095 update: part 2 #284

Evildoor · 2019-08-21T13:21:31Z

Update stage 095 to improve it per request from AMI team (https://trello.com/c/x0hvd4aQ).

Notes:

Unlike [override] 095 update: part 1 #282, samples must be reproduced after/at the end of this PR, since it affects them.
Depending on the work on this PR and [override] 095 update: part 1 #282, this PR would probably be merged into master instead of 095-update.

Evildoor · 2020-07-14T18:02:34Z

Part 1 was successfully merged. Brough this PR up to date.
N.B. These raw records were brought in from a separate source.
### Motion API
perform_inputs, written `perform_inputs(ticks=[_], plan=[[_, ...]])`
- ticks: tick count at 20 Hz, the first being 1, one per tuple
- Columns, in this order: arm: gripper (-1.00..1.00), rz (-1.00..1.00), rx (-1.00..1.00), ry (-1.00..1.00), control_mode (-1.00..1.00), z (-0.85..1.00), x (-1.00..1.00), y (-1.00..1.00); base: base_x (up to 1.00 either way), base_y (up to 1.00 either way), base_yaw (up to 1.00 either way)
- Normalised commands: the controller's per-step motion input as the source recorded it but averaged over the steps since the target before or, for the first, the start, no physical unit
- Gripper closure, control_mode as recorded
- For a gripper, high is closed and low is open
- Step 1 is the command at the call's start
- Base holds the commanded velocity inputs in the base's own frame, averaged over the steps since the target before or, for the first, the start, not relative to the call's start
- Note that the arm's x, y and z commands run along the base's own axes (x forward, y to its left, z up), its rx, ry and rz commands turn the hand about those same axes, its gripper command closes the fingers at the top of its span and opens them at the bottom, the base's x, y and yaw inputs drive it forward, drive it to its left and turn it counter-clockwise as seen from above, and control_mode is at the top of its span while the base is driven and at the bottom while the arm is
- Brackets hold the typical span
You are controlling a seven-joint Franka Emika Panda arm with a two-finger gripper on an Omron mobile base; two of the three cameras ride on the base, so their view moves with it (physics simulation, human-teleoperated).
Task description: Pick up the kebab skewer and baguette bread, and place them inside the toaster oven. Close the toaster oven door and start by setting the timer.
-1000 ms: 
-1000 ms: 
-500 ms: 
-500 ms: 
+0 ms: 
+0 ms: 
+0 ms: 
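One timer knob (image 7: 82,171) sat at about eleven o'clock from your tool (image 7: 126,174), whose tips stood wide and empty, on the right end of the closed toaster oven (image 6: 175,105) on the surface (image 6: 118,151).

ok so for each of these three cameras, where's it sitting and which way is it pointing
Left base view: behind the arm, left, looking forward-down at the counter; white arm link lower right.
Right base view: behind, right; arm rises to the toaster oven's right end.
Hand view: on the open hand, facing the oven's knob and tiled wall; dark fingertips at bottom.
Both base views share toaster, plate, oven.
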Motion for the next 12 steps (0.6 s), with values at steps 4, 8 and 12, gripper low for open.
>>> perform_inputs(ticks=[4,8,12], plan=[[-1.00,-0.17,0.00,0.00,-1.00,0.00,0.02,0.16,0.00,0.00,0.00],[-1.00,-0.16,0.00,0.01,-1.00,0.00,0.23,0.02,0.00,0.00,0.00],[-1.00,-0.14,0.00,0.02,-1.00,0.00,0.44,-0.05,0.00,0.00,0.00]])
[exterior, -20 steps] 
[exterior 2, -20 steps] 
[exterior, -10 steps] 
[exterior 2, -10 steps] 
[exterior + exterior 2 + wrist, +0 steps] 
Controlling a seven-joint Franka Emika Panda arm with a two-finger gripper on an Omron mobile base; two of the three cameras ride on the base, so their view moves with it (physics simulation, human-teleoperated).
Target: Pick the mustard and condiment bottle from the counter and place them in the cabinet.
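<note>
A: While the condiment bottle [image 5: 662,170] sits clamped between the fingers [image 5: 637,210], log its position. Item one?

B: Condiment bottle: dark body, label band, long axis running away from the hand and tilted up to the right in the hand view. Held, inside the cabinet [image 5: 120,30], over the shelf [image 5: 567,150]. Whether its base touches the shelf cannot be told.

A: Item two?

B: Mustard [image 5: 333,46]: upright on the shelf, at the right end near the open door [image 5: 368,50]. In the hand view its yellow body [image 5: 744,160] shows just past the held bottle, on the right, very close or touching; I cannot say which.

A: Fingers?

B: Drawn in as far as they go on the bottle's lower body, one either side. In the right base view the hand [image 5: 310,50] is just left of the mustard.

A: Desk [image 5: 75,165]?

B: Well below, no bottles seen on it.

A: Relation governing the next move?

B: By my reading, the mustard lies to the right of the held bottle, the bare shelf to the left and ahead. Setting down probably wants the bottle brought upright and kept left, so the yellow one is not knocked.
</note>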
Utils/Dataflow/095_datasetInfoAMI/amiDatasets.py

Evildoor · 2020-08-01T10:22:40Z

Had to do an additional force-push due to accidental mistake with newlines.

mgolosova

Formal moment: since the library code is updated, its version should be updated as well.
Function naming.
I think it'd be better to rename extract_scope to someting more self-explaining. Within Stage 091 it might be obvious that extract_scope is about datasets, but... seing pyDKB.atlas.misc.extract_scope -- I wouldn't know what to think about. What scope? Where is it extracted from?..
Yes, the suggested with dataset_data_format naming is not perfect -- the better solution would be to introduce a submodule 'dataset' with these functions; or, even better, a class named Dataset with these functions as methods. It was not done initially and, maybe, someone will has to do it later; and I do not suggest to make things the best way possible and fix my mistakes/lack of patience/concentration/time right here and now. But at least let's not make things worse than they already are ;)
Function content.
In the context of 640d3da it is understood why to move the function from Stage 091 to the library as is: the only thing necessary is to make the previously implemented functionality accessible from another stage. But as a result -- in the common library we have some "hybrid" function, doing more actions than one might expect: not only gets scope name from the dataset name, but also "purifies" the dataset name.
If it is a stage function, it is (more or less) fine to group actions the way author likes; but for a library function it looks wrong.

1-2 might be fixed within the PR, but the last one looks a bit out of the PR's scope: the PR is supposed to fix some issues about interaction with AMI; refactoring of some other stage, not related to the AMI, is a completely different question.

Here's what I suggest.

Option 1.
Freeze this PR, create a new one with refactoring (split the 091's extract_scope into two functions, move one or both of them to the pyDKB) and rebase this PR.
Option 2.
Do nothing about pyDKB here and simply copy-and-paste the required functionality form Stage 091 to Stage 095; and later, when this PR is merged, do the refactoring.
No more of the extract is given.